Последним трем, к несчастью, не удается нанести себе смертельные раны; их окровавленными волокут на эшафот. Субрани, обливается кровью, однако до конца сохраняет, несмотря на свои страдания, спокойствие и гордую осанку, которыми отличался всегда. Дюруа впадает в отчаяние от того, что промахнулся. «Наслаждайтесь, – повторяет он, – наслаждайтесь вашим торжеством, господа роялисты!» Бурботт сохраняет полное спокойствие и ясность ума; он невозмутимо заговаривает с народом. В ту минуту, когда до него доходит очередь, замечают, что нож гильотины не поднят вверх; надо привести инструмент в порядок. Бурботт пользуется этими мгновениями, чтобы сказать еще несколько слов. Он уверяет, что никто не умирал с большей преданностью отечеству, большей любовью к его благу и свободе.

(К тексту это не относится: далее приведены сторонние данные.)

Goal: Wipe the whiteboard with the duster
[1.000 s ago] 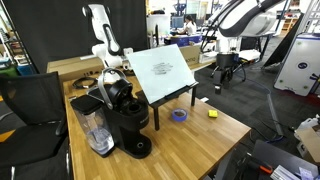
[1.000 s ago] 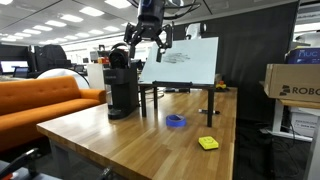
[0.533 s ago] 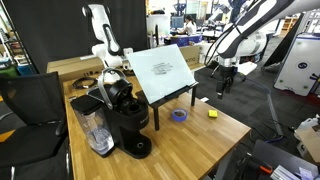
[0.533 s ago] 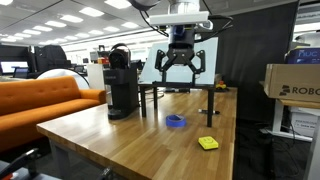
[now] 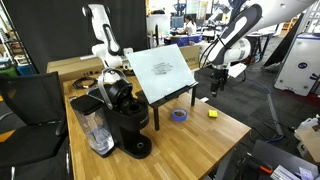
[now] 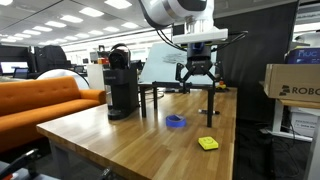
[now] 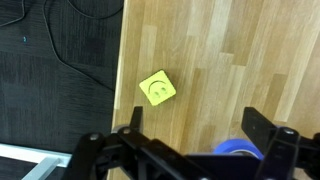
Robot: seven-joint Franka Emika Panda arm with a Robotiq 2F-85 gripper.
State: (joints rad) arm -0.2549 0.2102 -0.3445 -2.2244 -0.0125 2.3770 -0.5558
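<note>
The whiteboard [image 5: 163,70] stands tilted on black easel legs on the wooden table; it also shows in an exterior view [image 6: 168,64]. The duster, a small yellow block, lies on the table [image 5: 212,114] near the table's corner, seen also in an exterior view [image 6: 208,143] and in the wrist view [image 7: 157,88]. My gripper [image 5: 216,84] hangs open and empty in the air above the table, above the duster, also seen in an exterior view [image 6: 198,80]. In the wrist view my fingers [image 7: 195,130] are spread apart with bare wood between them.
A purple tape roll [image 5: 179,115] lies in front of the board, also in an exterior view [image 6: 176,121] and at the wrist view's bottom [image 7: 238,152]. A black coffee maker [image 5: 125,120] and clear blender jug [image 5: 92,125] stand beside the board. Dark carpet with cables borders the table edge [image 7: 60,70].
My gripper has swung across from beyond the table toward the board's front and come lower over the duster. The duster, tape and board have not moved.
</note>
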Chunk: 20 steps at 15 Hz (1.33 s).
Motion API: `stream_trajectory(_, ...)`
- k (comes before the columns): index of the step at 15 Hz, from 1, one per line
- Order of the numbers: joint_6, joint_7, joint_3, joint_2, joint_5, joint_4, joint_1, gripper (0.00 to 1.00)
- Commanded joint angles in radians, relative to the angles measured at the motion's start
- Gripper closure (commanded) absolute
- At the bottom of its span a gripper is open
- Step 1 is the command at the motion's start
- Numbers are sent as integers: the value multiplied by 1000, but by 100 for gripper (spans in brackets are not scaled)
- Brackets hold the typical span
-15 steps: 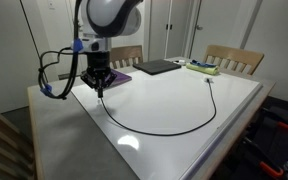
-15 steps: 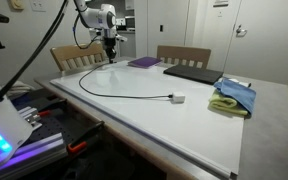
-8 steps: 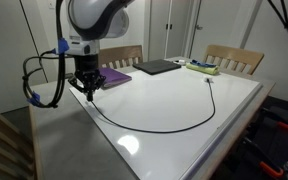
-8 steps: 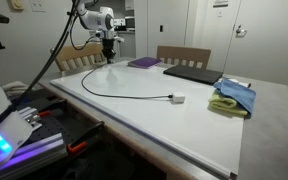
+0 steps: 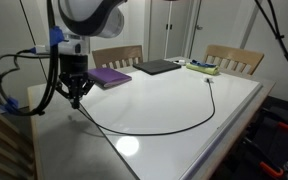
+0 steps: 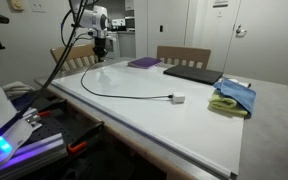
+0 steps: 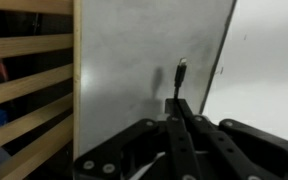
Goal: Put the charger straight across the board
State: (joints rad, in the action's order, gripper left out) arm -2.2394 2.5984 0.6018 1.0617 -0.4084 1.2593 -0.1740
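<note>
Your gripper (image 5: 76,98) hangs just off the board (image 5: 174,100), over bare grey counter (image 7: 134,60) — jaws closed, it seems, on the charger (image 5: 156,132) near its tip, though the wrist view is dim. From there the black cable sags in a wide bow across the white panel to its plug end — beyond lie a purple book (image 5: 109,76) and a laptop (image 5: 156,67).

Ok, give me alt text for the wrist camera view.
The gripper pinches a thin black charger cable above the grey tabletop. A glossy white board fills the picture's right side, wooden chair slats its left.
</note>
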Motion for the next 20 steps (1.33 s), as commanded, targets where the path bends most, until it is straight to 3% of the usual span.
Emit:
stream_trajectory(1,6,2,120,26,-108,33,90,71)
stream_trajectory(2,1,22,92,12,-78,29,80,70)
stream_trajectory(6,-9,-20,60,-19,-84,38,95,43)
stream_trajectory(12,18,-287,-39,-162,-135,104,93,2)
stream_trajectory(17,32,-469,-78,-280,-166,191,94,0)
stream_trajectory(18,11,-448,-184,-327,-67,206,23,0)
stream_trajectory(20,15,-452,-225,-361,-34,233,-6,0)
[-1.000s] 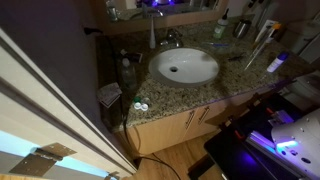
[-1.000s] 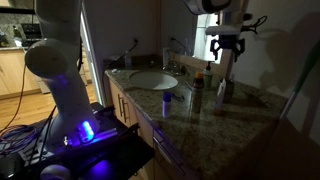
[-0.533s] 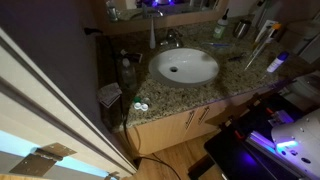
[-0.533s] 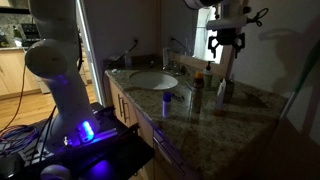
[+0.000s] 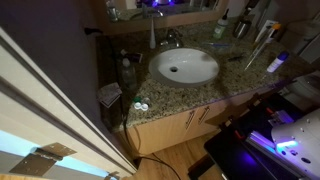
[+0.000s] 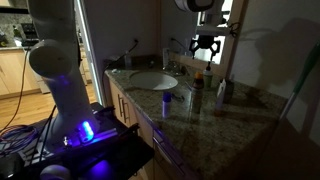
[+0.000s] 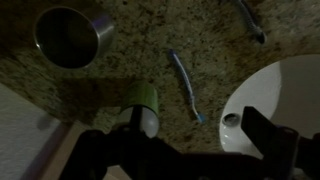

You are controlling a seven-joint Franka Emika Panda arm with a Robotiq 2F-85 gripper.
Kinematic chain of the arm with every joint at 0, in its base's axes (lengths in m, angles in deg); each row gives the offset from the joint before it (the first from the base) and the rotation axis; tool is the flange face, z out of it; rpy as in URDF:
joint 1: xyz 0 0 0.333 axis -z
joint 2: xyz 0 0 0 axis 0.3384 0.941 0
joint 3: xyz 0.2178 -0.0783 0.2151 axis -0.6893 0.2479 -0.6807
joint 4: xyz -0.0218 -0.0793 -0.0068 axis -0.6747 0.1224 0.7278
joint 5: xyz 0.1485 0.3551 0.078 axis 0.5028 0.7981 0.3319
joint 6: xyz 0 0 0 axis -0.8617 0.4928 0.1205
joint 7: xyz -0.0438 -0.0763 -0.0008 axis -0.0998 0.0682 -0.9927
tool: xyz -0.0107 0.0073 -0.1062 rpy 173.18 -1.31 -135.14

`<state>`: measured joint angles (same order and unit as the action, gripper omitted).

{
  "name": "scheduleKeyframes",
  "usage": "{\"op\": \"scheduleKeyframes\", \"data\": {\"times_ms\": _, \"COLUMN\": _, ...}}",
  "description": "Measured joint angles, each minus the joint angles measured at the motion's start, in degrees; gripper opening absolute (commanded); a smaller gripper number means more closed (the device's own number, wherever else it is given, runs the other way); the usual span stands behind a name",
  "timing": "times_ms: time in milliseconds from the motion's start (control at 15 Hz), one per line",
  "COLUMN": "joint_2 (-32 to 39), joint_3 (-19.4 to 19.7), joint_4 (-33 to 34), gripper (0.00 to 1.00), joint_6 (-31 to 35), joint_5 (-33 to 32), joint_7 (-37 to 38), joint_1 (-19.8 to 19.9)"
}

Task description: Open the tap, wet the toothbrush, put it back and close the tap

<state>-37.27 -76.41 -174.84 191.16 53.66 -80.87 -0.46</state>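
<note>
My end effector (image 6: pixel 205 45) hangs above the worktop (image 7: pixel 200 40), jaws spread and carrying nothing. The toothbrush (image 7: pixel 183 85) lies flat directly beneath it, beside the basin (image 7: pixel 290 90). The tap (image 5: pixel 170 40) stands lower, off to one side. Judged status: no step completed; all four remain.

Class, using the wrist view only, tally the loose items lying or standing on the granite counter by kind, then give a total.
Metal cup: 1
Slim brushes: 2
Green-topped container: 1
Total: 4
</note>
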Motion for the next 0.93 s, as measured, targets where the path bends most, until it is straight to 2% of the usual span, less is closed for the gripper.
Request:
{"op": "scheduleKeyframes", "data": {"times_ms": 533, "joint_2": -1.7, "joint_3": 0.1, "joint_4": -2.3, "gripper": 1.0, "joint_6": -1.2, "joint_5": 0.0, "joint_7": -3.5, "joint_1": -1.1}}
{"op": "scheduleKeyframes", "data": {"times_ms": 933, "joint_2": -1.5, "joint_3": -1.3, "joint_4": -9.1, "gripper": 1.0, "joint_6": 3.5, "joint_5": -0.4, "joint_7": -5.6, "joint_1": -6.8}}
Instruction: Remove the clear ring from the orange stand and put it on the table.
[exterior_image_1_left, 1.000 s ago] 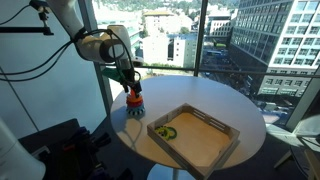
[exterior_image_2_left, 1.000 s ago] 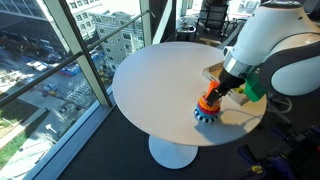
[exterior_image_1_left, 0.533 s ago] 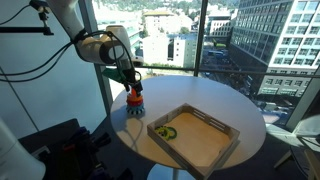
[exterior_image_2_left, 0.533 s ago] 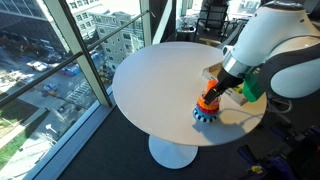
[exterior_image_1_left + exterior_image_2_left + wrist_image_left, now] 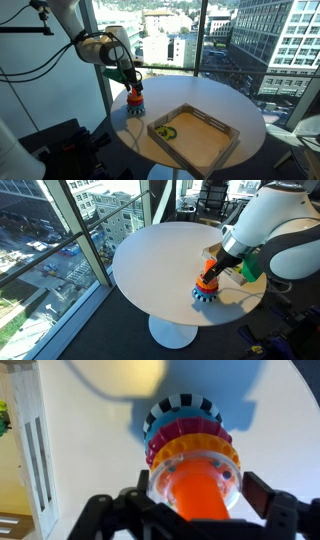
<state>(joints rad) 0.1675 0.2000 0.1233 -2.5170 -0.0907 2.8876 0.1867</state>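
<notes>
While the gripper [image 5: 190,512] hangs directly over the orange stand [image 5: 200,495], its jaws are spread wide and hold nothing. In the wrist view one finger sits at 9 o'clock of the peg and the other at 3 o'clock, and both look clear of the plastic. The clear ring [image 5: 228,468] is on the stand as the uppermost ring, glassy around the orange peg, with a stack of coloured rings [image 5: 185,428] beneath it.

In an exterior view the stand is near the edge of the table [image 5: 150,260], with open white top at about 10 o'clock of it. The wooden tray [image 5: 205,140] lies at roughly 4 o'clock of the stand in an exterior view.

The step in hand looks like the grasp of the clear ring. To do it well:
- Lower only until the pads are level with the ring's rim, not with the coloured rings below.
- Keep the peg centred between the fingers so both pads meet the ring together.
- Close softly, since the ring is probably thin and slippery.
- Lift straight along the peg so the ring does not bind and drag the stand over.
- Set it down on bare table, away from the tray.
</notes>
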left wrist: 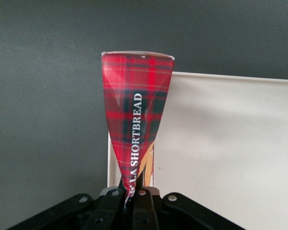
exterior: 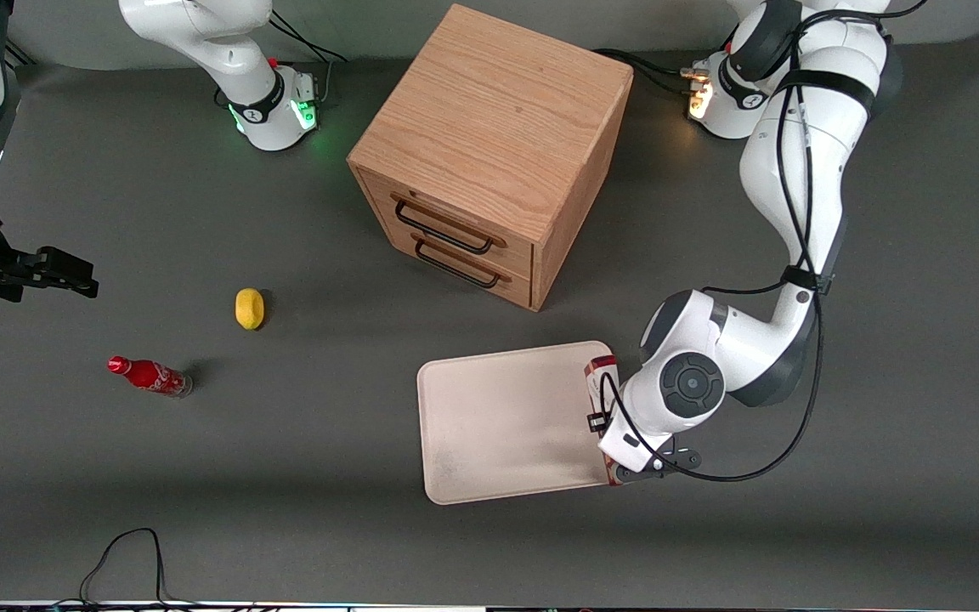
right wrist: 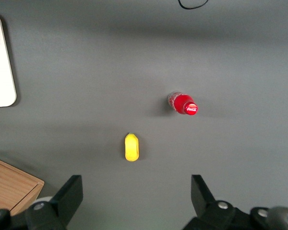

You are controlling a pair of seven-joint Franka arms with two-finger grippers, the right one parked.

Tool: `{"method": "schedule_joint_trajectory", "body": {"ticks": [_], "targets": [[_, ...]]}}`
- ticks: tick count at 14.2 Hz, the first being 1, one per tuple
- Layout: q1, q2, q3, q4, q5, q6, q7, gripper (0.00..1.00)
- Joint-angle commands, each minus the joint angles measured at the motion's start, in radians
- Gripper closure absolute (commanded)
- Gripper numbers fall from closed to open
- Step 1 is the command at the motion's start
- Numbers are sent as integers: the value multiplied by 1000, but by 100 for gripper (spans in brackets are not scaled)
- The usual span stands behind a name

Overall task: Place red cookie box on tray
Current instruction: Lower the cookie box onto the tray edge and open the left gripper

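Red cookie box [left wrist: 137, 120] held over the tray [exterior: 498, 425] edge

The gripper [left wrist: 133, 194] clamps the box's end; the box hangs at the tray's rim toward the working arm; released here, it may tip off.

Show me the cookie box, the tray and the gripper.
cookie box [left wrist: 134, 110], left wrist view, on its tartan side.
tray [exterior: 498, 416], front view, on its bare floor.
gripper [left wrist: 133, 194], left wrist view, between the fingertips, shut on the cookie box at the tray's edge.
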Motion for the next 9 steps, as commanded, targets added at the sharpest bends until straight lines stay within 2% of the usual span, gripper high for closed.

При этой казни присутствовало не много зрителей. Время политического фанатизма прошло; уже не было той ярости, которая прежде притупляла всякое чувство. Все сердца возмутились подробностями казни, и на термидорианцев она легла заслуженным позором. Так, в этом длинном ряду противоположных идей каждая получала свои жертвы – даже идеи милосердия, гуманности и примирения: очевидно, в революциях ни одна идея не может остаться не запятнанной кровью.
Партия Горы теперь была вконец разбита. Патриоты в это же время были побеждены в Тулоне. После весьма кровопролитного сражения на дороге в Марсель они сдали свое оружие и город, на который рассчитывали как на верную опору, думая поднять всю Францию. Стало быть, они уже не составляли препятствия и, как это бывает обычно, их падение повлекло за собой падение еще нескольких революционных учреждений. Знаменитый Революционный трибунал, почти обращенный в простой суд законом 8 нивоза, был окончательно упразднен. Все подсудимые, кроме заговорщиков, были переданы уголовным судам, судившим по процедуре 1791 года. Самое слово «революционный» в применении к учреждениям и заведениям было устранено.
Национальные гвардии были преобразованы на прежних основаниях: рабочие, слуги, граждане в стесненных обстоятельствах – словом, народ – были из них исключены, и заботу об общественном спокойствии снова вверили сословию, более всех заинтересованному в его сохранении. В Париже гвардия, разделенная на батальоны и бригады, и управляемая поочередно бригадными командирами, была отдана в полное распоряжение военного комитета.
Наконец католики дождались исполнения главного своего желания: им возвратили церкви, хоть и с условием, чтобы их содержали на свой счет. Впрочем, эту меру поддерживали самые разумные люди, считая ее способной успокоить католиков, которые никогда не признали бы, что пользуются свободой вероисповедания, пока не получили бы право отправлять свой обряд в предназначенных для этого старинных зданиях.
Прения о финансах, вновь прерванные прериальскими событиями, всё еще оставались первыми на очереди и самыми трудными. Собрание снова принялось за них, как только восстановилось спокойствие. Депутаты снова постановили декретом печь только один сорт хлеба, чтобы лишить народ повода завидовать роскоши богатых. Приказали сделать опись собранного зерна, чтобы излишек от каждого департамента употребить на прокорм армий и больших общин. Наконец, отменили декрет, дозволявший свободную торговлю серебром и золотом.
Так неумолимые обстоятельства принудили собрание вернуться к некоторым из тех самых мер, на которые оно с такой яростью набрасывалось. Биржевая игра достигла последней степени исступления. Не было более булочников, мясников и галантерейщиков: каждый покупал и перепродавал мясо, хлеб, пряности, оливковое масло и т. д. Подвалы и чердаки были набиты товарами и съестными припасами, которыми спекулировали все. Жатвы скупались на корню, скот покупался на месте – всё для того, чтобы нажиться на повышении цен.